## WORK ORDER
Return the data exactly, with all pictures removed.

## PROVIDED DATA
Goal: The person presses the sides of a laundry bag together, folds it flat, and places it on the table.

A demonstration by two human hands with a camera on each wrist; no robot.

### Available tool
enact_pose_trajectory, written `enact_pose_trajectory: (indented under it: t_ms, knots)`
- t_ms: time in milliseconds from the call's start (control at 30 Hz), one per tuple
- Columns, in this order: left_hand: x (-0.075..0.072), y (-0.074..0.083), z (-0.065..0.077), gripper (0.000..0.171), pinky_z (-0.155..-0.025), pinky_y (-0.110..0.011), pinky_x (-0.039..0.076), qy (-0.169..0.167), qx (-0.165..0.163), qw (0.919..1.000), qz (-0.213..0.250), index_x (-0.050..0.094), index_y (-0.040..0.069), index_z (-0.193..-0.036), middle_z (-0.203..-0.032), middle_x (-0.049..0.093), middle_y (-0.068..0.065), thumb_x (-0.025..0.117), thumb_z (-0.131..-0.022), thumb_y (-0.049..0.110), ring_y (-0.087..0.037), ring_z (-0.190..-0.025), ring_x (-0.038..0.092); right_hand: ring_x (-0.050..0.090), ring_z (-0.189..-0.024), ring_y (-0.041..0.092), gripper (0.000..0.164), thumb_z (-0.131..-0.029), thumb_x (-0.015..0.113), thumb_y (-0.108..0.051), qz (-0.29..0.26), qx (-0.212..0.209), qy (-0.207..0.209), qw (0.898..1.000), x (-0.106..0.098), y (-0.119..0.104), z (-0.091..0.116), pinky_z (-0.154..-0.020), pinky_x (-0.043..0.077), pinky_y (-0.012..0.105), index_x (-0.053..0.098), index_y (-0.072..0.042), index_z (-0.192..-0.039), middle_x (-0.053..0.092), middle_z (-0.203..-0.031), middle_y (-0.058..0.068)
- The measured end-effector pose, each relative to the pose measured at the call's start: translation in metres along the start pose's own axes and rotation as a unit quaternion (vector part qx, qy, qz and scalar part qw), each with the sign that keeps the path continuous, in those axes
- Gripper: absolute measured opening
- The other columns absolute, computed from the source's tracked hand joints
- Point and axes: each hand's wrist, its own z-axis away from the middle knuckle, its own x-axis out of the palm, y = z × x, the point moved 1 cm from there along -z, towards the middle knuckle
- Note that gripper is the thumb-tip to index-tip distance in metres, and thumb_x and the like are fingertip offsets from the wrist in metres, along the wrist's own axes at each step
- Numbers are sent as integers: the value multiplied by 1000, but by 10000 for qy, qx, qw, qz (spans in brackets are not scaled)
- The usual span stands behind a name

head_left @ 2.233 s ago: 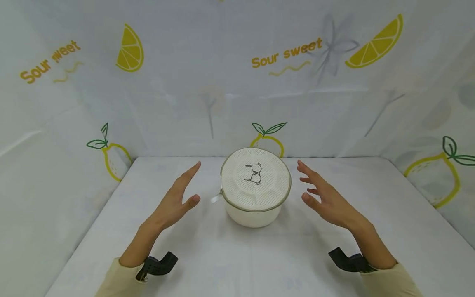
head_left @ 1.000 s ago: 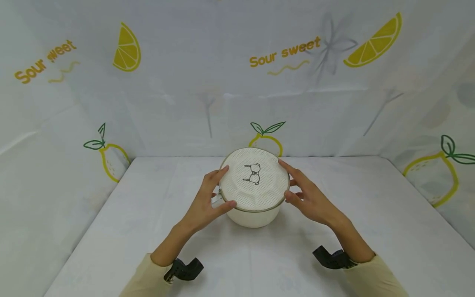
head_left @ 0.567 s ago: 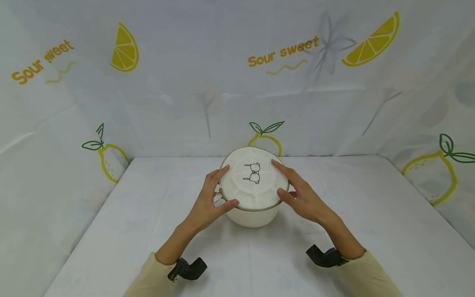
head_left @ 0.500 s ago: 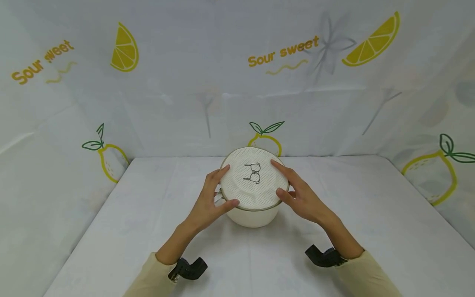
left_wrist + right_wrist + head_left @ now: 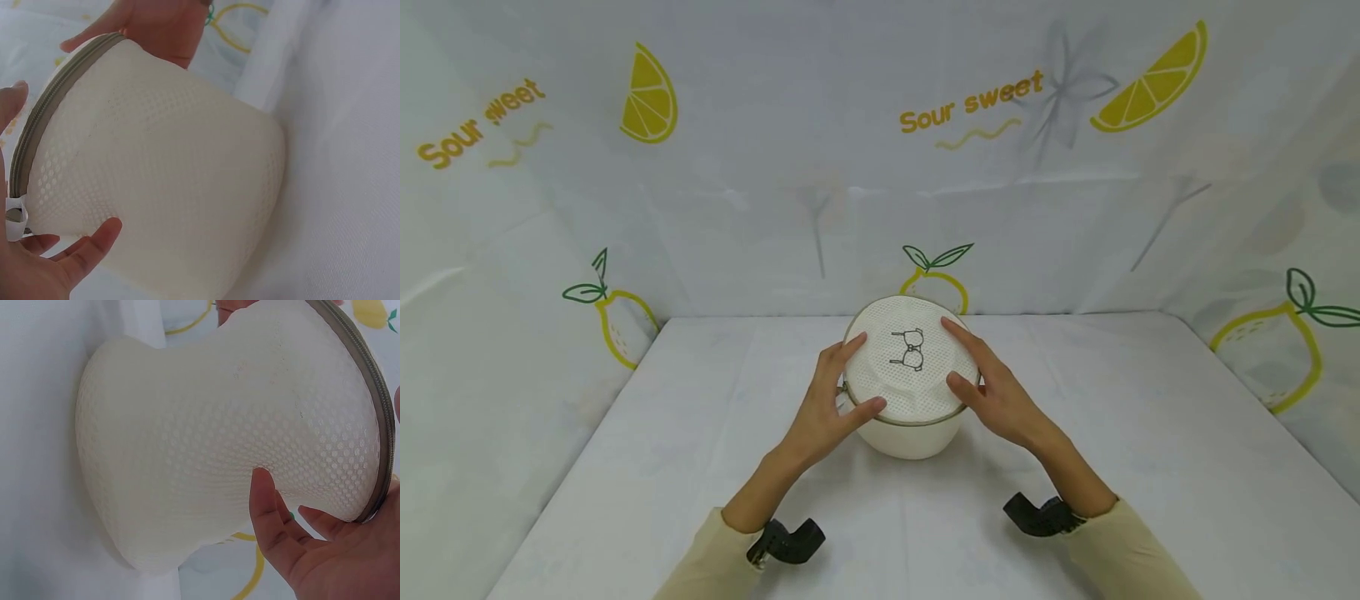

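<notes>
A white mesh laundry bag [image 5: 910, 387], shaped like a drum, stands on the table with a bra outline printed on its round top. My left hand [image 5: 818, 417] grips its left side, thumb and forefinger over the top rim. In the left wrist view the lower fingers [image 5: 94, 250] press the mesh wall under the zipper [image 5: 47, 103], near a white pull tab [image 5: 17, 220]. On the right side my right hand [image 5: 1000, 400] holds the bag, thumb and forefinger on its top. Its fingertips [image 5: 262, 487] dent the mesh in the right wrist view.
A white cloth covers the table [image 5: 647, 467]. Behind it hangs a pale curtain [image 5: 760, 225] printed with lemons and lettering, closing off the back and both sides. A black wrist mount [image 5: 786, 542] sits on each forearm.
Both hands have come in from either side and taken hold of the bag. The right hand has slid further left over the top. The bag has stayed in place.
</notes>
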Motion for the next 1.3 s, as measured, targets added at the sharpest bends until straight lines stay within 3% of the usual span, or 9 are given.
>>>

## RESULT OF THE TASK
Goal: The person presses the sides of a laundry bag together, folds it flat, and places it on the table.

A demonstration by two human hands with a camera on each wrist; no robot.

### Available tool
enact_pose_trajectory, written `enact_pose_trajectory: (indented under it: t_ms, knots)`
- t_ms: time in milliseconds from the call's start (control at 30 Hz), one per tuple
- Columns, in this order: left_hand: x (-0.075..0.072), y (-0.074..0.083), z (-0.065..0.077), gripper (0.000..0.171), pinky_z (-0.155..-0.025), pinky_y (-0.110..0.011), pinky_x (-0.039..0.076), qy (-0.169..0.167), qx (-0.165..0.163), qw (0.919..1.000), qz (-0.213..0.250), index_x (-0.050..0.094), index_y (-0.040..0.069), index_z (-0.193..-0.036), middle_z (-0.203..-0.032), middle_x (-0.049..0.093), middle_y (-0.068..0.065), thumb_x (-0.025..0.117), thumb_z (-0.131..-0.022), thumb_y (-0.049..0.110), ring_y (-0.087..0.037), ring_z (-0.190..-0.025), ring_x (-0.038..0.092); right_hand: ring_x (-0.050..0.090), ring_z (-0.189..-0.024), ring_y (-0.041..0.092), gripper (0.000..0.164), thumb_z (-0.131..-0.029), thumb_x (-0.015..0.113), thumb_y (-0.108..0.051), qz (-0.29..0.26), qx (-0.212..0.209), qy (-0.207..0.209), qw (0.898..1.000), x (-0.106..0.098), y (-0.119..0.104), z (-0.091..0.116), pinky_z (-0.154..-0.020), pinky_x (-0.043..0.077), pinky_y (-0.012..0.105), index_x (-0.053..0.098), index_y (-0.072..0.042), index_z (-0.192..-0.039), middle_x (-0.053..0.092), middle_z (-0.203..-0.031), middle_y (-0.058..0.068)
- The measured end-effector pose, each relative to the pose measured at the call's start: translation in metres along the start pose's own axes and rotation as a unit quaternion (vector part qx, qy, qz and scalar part qw), each with the sign that keeps the path continuous, in those axes
- Gripper: absolute measured opening
- The other columns absolute, computed from the source's tracked hand joints
- Point and axes: each hand's wrist, its own z-axis away from the middle knuckle, its own x-axis out of the palm, y = z × x, the point moved 1 cm from there along -z, towards the middle knuckle
- Note that gripper is the thumb-tip to index-tip distance in metres, and thumb_x and the like are fingertip offsets from the wrist in metres, along the wrist's own axes at each step
- Numbers are sent as integers: the value multiplied by 1000, but by 10000 for qy, qx, qw, qz (spans in brackets are not scaled)
- The usual span stands behind a name

head_left @ 2.233 s ago: 
head_left @ 1.000 s ago: 
head_left @ 0.567 s ago: 
head_left @ 0.500 s ago: 
left_wrist + right_wrist + head_left @ now: 

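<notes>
A white mesh laundry bag [image 5: 910, 387], shaped like a drum, stands on the table with a bra outline printed on its round top. My left hand [image 5: 818, 417] grips its left side, thumb and forefinger over the top rim. In the left wrist view the lower fingers [image 5: 94, 250] press the mesh wall under the zipper [image 5: 47, 103], near a white pull tab [image 5: 17, 220]. On the right side my right hand [image 5: 1000, 400] holds the bag, thumb and forefinger on its top. Its fingertips [image 5: 262, 487] dent the mesh in the right wrist view.
A white cloth covers the table [image 5: 647, 467]. Behind it hangs a pale curtain [image 5: 760, 225] printed with lemons and lettering, closing off the back and both sides. A black wrist mount [image 5: 786, 542] sits on each forearm.
Both hands have come in from either side and taken hold of the bag. The right hand has slid further left over the top. The bag has stayed in place.
</notes>
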Motion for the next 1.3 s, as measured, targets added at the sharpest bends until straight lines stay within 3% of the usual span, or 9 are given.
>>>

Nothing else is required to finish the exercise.